Deep hypothermic circulatory arrest (“circ arrest”) is often required for partial or total aortic arch reconstructions. At this point in the surgery, there is no blood flow anywhere. Because of systemic cooling, we mitigate the anaerobic and calcium-mediated apoptotic pathways that are implicated in neuronal dysfunction and can safely perform surgery for short circ arrest periods.
If a longer circ arrest period is expected, selective antegrade cerebral perfusion (SACP) is a technique that maintains brain perfusion and relies on collateralization through the Circle of Willis to perfuse the contralateral left brain. In one approach, a chimney graft (ie, 8 mm Dacron) is sewn to the right axillary artery and perfused with an arterial cannula that connects to the cardiopulmonary bypass (CPB) circuit. Initially, this cannula perfuses the entire body through the graft with ~50 cc/kg/min of flow.
After the heart is arrested with cardioplegia and moderate systemic hypothermia is obtained, a clamp is placed proximally on the innominate artery and flow is lowered to ~ 10 cc/kg/min. Now the arterial cannula is only able to perfuse down the right arm and up the right vertebral/carotid systems into the brain. For this reason, a right radial arterial line pressure serves as a surrogate for cerebral perfusion pressure.
Drop me a comment with questions below! 🙂
what are the advantages and disadvantages of Antegrade & Retrograde Cerebral Perfusion
Would you require to vent the heart with both antegrade and retrograde cerebral perfusion? if so where and why?
Yeah, most commonly the left ventricular vent is placed through the right superior pulmonary vein (RSPV → left atrium → mitral valve → left ventricle). The vent keeps the left ventricle decompressed which is important to reduce wall stress caused by chamber distention and, in turn, reduces myocardial oxygen demand.

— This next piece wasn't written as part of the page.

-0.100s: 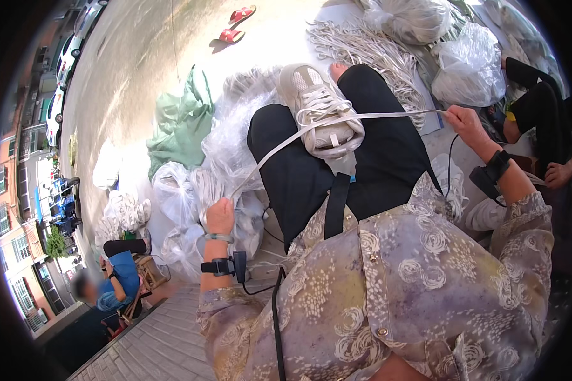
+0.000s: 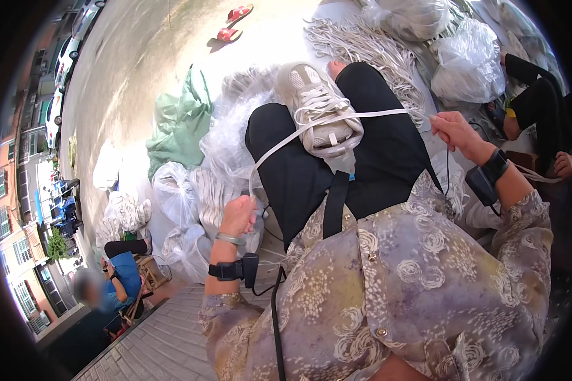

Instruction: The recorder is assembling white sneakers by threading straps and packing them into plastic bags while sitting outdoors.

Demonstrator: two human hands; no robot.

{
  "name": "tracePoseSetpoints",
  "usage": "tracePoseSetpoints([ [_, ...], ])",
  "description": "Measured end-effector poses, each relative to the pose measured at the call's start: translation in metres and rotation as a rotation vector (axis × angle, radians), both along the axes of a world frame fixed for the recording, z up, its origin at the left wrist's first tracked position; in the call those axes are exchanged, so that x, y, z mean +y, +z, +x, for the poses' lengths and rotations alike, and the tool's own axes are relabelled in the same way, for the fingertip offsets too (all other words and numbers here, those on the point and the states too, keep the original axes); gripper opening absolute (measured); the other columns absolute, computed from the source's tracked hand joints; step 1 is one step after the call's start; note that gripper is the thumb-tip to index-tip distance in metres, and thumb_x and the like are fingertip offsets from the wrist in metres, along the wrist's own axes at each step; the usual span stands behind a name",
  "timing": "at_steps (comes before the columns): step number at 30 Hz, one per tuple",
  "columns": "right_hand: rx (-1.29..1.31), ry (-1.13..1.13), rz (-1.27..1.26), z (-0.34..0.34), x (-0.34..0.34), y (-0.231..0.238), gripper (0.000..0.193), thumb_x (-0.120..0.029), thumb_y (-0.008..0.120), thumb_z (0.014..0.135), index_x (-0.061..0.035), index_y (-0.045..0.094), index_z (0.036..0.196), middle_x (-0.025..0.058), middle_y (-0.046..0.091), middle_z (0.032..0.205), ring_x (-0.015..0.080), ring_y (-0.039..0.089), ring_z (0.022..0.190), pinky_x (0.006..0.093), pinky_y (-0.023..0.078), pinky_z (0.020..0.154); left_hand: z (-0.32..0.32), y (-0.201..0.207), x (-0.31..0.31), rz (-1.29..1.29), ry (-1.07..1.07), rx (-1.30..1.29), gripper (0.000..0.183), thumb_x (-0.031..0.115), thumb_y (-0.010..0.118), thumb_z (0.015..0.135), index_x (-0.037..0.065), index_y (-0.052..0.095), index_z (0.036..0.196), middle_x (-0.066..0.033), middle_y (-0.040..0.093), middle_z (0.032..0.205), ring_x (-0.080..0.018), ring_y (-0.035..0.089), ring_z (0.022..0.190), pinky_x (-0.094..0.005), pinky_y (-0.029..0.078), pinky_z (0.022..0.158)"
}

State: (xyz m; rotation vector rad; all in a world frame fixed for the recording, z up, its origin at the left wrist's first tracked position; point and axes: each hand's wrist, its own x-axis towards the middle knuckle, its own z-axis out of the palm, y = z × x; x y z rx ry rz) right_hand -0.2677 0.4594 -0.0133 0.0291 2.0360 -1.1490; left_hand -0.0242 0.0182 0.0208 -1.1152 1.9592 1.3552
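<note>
A pale beige and white sneaker (image 2: 329, 136) sits between my black-trousered knees, its toe pointing away from me and its opening toward me. Its flat white shoelace (image 2: 278, 147) stretches out to both sides. On the left, the lace runs over my thigh to my left hand (image 2: 238, 214), whose fingers are closed on it. Toward the right, the other stretch reaches to the pinched fingertips of my right hand (image 2: 456, 132); its last bit is faint against the bright ground. A dark strap (image 2: 337, 206) runs from near the shoe's heel to my waist.
Clear plastic bags (image 2: 179, 190) of white laces lie left, beside a green cloth sack (image 2: 183, 124). Loose laces (image 2: 368, 60) spread ahead, with more bags (image 2: 467, 63) beyond. Red slippers (image 2: 229, 34) lie far off. Another person's hand (image 2: 564, 165) is at right; someone sits lower left (image 2: 121, 279).
My right hand has moved left toward the shoe, and my left hand has shifted slightly right and up. The lace hangs less taut than before. The shoe stays in place.
</note>
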Motion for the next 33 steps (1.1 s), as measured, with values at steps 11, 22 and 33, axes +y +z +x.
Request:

How would the rest of the body, more specifically the left side be perfused if we’re only focusing on cerebral perfusion? Would we rely on DHCA for everything else?
You’re relying on an intact Circle of Willis for flow to get to the left cerebral hemisphere from the right-sided circulation. DHCA should cover everything else.
What role do you think cerebral ox plays in DHCA? it is reliable?
It’s just another tool. High cerebral sats could be indicative of adequate oxygen delivery and/or poor oxygen uptake (ie, decreased metabolism, as seen with DHCA), so how “reliable” something is depends on what you’re actually trying to assess. Some places will use BIS monitors to ensure EEG silence prior to beginning DHCA too (although that has its own issues… namely that you’re really only looking at a modified frontal EEG).
Whats your opinion on some Surgeons choice to only cool to 28C or 24C for DHCA? Do you think theres a big difference between 18C and 24C?
Also how did they come up with these flows? Why 10cc/kg/min?
I’m not sure exactly where the 10 cc/kg/min came from, but it makes sense that it’ll be lower than the traditional 50 cc/kg/min which is often used for full, systemic perfusion since with ACP, only the right arm and brain are being perfused. As far as temperature, I know that 18-20C is generally regarded as safe, but cooling to that degree comes riddled with the usual issues of DHCA (not to mention a longer re-warming). Here’s a paper that suggests moderate hypothermia (24C) + ACP may provide superior neuroprotection to DHCA at 18C alone.
Thanks for sharing it, was really helpful for me!!!